JAVIER DE WINTHUYSEN SELF PORTRAITS AND PORTRAITS BY OTHERS

by teresa winthuysen of Winthuysen Foundation, Inc. (2-Apr-2009)

Huertos de SevillaHow does an image do? It is not easy to explain why Winthuysen's self images only began to appear in his mature phase. We can only begin to understand Winthuysen personally if we allow to be true the saying I just made up to be true: "the expression of your face is the portrait of your soul."

When Javier de Winthuysen y Losada (1874-1956) came to train for his painter_artist profession he followed what was left of the classic painting trend, from the XVII  century, still practiced by Sevillian artists' teachers. Winthuysen began his practical art training at the age of 18, in the city of Seville, Spain where the degeneration of the art of painting had successfully dragged down the principles of great artists painters like Sebastian Murillo, and Diego de Velazquez. In these unfavorable surroundings his reaction towards education implanted principles was to listen to his teachers' lectures and do exactly the opposite. Early in his youth, Winthuysen followed classical principles in his paintings product of his practical visual experience in museums and private collections in Seville. Although, he was a fervent admired of the fluid brush work present in Velazquez, Murillo, El Greco, and Francisco de Lucientes y Goya he started early in life to train his mind and hand coordination to copy "nature" like a sort of a practical photograph. This artistic development was not satisfactory to him do to technical art contradictions reminiscent of social and political local circumstances beyond his own understanding. This sort of internal revolution--he suffered for many years--took him to appreciate certain components of classic painting and reject many others. For all those hard to explain reasons his self images creations only began to appear in his maturity. One may conclude that Winthuysen was a Modernist artist with practical classical reservations.

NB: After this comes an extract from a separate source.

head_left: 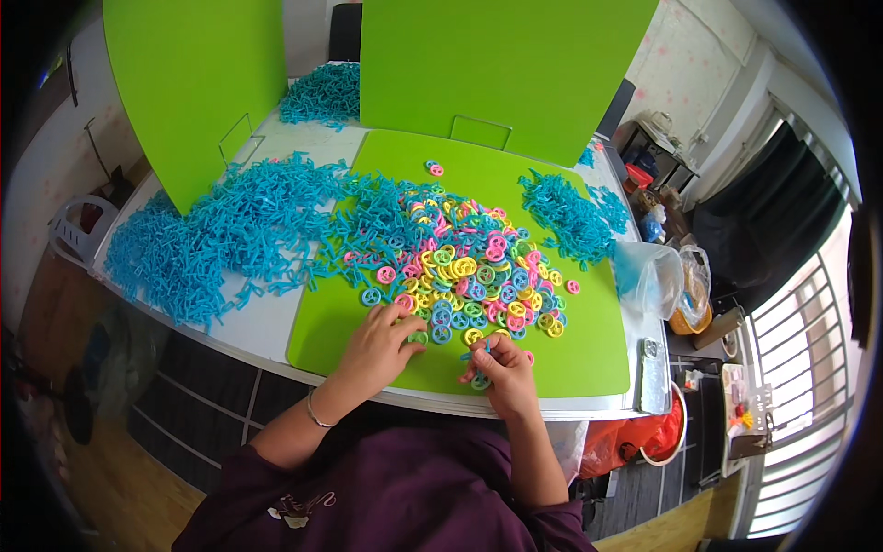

For this reason, he was not able to leave us any self image produced early in his career. Never the less, we have a curious example of a Sevillian landscape which is witness to the meticulous brush work in consonance with the preferred technique of his time.[www.teresawinthuysen.net]

Winthuysen' self images along with the portraits created by his friends began to appear in the 1900's. For reasons of style his self portrait submitted to a collective portrait exhibit in Barcelona did not have an assertive critical review at the time. Mostly because the long beard covered face did not allow the critics to substantiate the intention of the artist. This self created image was in profound contrast to the frontal image in the pastel portrait done by Winthuysen' friend Antonio Lozano. One concludes that these frontal portraits represent tremendous configuration differences. In this early self-portrait, Winthuysen presents himself to the public as a modern painter consonant with a self artistic knowledge of how an artist should look; while Lozano creates a portrait of a distinguished young gentleman with a properly trimmed beard and a neck tie style which was fashionable in the late XVIII century. Other Winthuysen' portraits done by his artists friends appear almost simultaneously; one is a terracotta bust by the sculptor Jacinto Higueras. This is a realistic portrait with open facial expression, without a beard; concentrated in some hidden idea Winthuysen looks was, must provably be, younger than he was. The frontward view of Winthuysen' head by Vazquez Diaz along with the one done by the sculptor Victorio Macho and Enrique Perez-Comendador-not available in the samples-are official images of an active participant in the Generation of 1898; we experience these official images as justified historical Winthuysen' reflections concomitant to Madrid' intellectual life of the time.

The disparity between the official images and what the painter thought of himself in the self-portraits produced after 1900 reflects a meaning worth exploration time investment. On a logical line of thought, the first thing to question is the fact of Antonio Lozano's view of Winthuysen as a late member of a naval career family individuals which ended in Javier Winthuysen. Perhaps Winthuysen and Lozano decided to disguise the model using past social function vestry not longer of use for the artistic life as Winthuysen knew.

No doubt, the portraits by El Greco were one of the greatest inspirations during the the important period of 1910 to 1920 to Winthuysen. During this time, he lived-on and off-in Paris until the advent of the First World War, in 1917, when he moved to Madrid. The still life of a silver washbasin and jug contains the reflected self-image of the artist on the silvery surface and the mirror Barroque framed background; the image was a product of internalized philosophical and painterly values away from the Spanish hard profiled painting tradition. In it, Winthuysen' reflection is engaged on the act of painting;  palette and brushes are witness to the painter' actions. It tells how the artist while looking at superfluous luxury items from past generations happened to stumble on his own reflection. It was in study copies of El Greco' portraits where Winthuysen finally discovered how to use the subtle superpositions of color veils which allowed the light to cross and define the figure to the eye of the beholder. The engraved dedication on the portrait to his Parisian friends is a recognition of need to exert a profession to keep body and soul together after losing the rest of his fortune. Therefore, the hard-lined dream attitude on the portrait done by Pino Sarda, in 1933, does not come as a surprise; or the architects were about to hang over some profession to a self dedicated artist who was about to starve to death.